Place your bare feet on the earth — grass, sand, or soil. Feel the sensations under your feet, the temperature, and the texture. Close your eyes, and BREATHE. This simple act regulates the nervous system and draws you into the present moment.


2. Breathwork for Regulation

Try box breathing:

  • Inhale through your nose for 4 counts

  • Hold for 4 counts

  • Exhale slowly through your mouth for 4 counts

  • Pause for 4 counts

  • Repeat for 3–5 minutes to calm the stress response and lower cortisol.


3. Somatic Shaking

Have you ever noticed when an animal shakes? It’s how they discharge built-up energy. Stand with your feet hip-width apart and gently shake your arms, legs, and shoulders for 30–60 seconds minimum. This simple practice can reset your nervous system and release stored stress.


4. Ecstatic Dancing

Ecstatic dance is a powerful way to move stuck energy and reconnect with your body’s natural rhythm. Put on music that makes you feel alive, close your eyes if it feels safe, and let your body move intuitively — without choreography, judgment, or expectation.


5. Body Scanning

Sit or lie down comfortably and slowly bring awareness to each part of your body, from your toes up to your head. Notice sensations without judgment — warmth, tingling, tightness, or ease. This enhances interoception, your ability to feel and respond to your body’s cues.

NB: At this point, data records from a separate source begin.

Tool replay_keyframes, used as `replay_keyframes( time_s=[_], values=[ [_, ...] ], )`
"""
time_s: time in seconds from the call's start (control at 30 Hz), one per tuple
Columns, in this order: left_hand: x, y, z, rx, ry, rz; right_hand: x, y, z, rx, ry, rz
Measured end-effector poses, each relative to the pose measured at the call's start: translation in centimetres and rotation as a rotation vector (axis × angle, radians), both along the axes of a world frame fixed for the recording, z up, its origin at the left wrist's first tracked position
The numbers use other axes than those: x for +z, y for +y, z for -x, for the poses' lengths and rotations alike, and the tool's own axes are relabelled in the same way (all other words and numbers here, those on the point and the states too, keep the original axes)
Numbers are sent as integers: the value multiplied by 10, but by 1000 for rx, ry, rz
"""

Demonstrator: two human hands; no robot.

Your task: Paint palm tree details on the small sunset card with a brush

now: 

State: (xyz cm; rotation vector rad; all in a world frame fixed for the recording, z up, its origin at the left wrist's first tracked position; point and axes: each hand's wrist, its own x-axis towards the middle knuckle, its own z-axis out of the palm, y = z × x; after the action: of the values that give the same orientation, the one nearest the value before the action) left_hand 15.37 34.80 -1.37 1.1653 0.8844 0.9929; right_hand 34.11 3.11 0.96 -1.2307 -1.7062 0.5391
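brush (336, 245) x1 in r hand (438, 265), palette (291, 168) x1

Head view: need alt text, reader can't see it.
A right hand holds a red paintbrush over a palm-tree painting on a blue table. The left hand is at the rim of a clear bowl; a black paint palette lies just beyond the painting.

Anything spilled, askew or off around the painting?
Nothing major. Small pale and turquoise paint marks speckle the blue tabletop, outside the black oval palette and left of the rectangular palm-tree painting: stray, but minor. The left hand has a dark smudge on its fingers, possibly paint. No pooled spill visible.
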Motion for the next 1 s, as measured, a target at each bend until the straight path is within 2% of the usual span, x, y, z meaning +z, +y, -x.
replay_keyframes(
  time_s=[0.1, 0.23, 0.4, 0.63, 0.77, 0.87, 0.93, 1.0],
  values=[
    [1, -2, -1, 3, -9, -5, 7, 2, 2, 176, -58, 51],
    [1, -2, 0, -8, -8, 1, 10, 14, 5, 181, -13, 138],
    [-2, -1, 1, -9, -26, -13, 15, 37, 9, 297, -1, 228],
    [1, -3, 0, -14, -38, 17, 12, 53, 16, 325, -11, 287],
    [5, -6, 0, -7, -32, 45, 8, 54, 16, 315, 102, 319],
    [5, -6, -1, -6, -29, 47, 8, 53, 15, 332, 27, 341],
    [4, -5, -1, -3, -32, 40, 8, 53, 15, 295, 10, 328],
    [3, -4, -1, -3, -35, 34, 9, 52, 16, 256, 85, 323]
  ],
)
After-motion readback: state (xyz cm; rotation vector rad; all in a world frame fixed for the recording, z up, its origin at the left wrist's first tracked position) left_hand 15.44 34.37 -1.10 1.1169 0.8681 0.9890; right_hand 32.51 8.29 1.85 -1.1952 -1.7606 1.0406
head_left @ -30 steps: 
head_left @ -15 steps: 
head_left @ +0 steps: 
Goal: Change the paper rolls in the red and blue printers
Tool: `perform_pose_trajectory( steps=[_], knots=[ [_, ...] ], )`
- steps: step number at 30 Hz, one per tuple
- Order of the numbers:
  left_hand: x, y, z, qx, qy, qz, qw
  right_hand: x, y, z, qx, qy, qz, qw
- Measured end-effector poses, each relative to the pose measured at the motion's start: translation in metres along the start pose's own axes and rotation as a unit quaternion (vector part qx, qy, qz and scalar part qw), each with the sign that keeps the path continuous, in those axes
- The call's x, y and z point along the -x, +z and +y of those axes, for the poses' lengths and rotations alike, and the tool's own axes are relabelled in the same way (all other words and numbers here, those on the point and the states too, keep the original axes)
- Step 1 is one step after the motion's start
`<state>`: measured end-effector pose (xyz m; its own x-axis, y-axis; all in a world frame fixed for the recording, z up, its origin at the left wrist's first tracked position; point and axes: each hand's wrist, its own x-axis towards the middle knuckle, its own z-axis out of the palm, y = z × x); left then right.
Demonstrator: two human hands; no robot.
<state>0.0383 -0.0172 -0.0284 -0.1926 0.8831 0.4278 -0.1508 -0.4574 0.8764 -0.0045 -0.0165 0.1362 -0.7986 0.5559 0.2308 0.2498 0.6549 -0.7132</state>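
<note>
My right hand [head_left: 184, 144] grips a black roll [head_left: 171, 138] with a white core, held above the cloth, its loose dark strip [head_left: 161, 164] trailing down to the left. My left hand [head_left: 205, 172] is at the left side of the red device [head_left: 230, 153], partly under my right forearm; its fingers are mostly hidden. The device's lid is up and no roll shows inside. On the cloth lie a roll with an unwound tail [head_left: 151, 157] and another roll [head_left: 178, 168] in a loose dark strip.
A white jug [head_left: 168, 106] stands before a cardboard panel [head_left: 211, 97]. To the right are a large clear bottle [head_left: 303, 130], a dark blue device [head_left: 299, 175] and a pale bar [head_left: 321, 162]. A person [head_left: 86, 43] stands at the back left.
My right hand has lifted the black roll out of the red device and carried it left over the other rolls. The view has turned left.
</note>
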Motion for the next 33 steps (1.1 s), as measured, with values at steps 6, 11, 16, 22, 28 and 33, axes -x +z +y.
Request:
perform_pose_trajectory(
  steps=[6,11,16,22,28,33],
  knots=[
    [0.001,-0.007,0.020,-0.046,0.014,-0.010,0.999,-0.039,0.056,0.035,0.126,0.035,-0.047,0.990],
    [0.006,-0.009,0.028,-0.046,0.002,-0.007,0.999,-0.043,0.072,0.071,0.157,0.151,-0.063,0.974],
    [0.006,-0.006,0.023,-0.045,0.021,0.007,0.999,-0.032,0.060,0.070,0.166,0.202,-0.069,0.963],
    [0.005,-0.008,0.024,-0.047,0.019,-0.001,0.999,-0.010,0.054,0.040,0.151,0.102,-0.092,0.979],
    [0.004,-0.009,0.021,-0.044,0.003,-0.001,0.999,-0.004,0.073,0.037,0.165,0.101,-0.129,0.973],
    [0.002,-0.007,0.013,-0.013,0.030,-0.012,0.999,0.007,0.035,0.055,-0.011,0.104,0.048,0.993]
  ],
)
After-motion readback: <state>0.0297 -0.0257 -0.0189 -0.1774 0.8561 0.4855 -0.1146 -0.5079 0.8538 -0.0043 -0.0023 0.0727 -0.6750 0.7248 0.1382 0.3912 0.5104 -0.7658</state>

When to Seek Deeper Support

While self-guided somatic practices are powerful, working with a somatic therapist, trauma-informed coach, or functional medicine practitioner can help you:

  • Explore root causes of stored stress and trauma

  • Process unresolved experiences safely

  • Build a personalized nervous system regulation toolkit

Somatic healing can be especially supportive if you’re navigating chronic stress, burnout, anxiety, digestive issues, hormonal imbalances, or autoimmune challenges — all of which are directly influenced by nervous system health.



Final Thoughts

Healing isn’t about “fixing” yourself — it’s about listening.

Somatic healing invites you to tune into your body’s wisdom, process what’s been stored, and restore a deep sense of safety and wholeness. When we listen to the body, we unlock pathways to transformation the mind alone can’t reach.

“Your body whispers before it screams. Somatic healing is learning to listen.”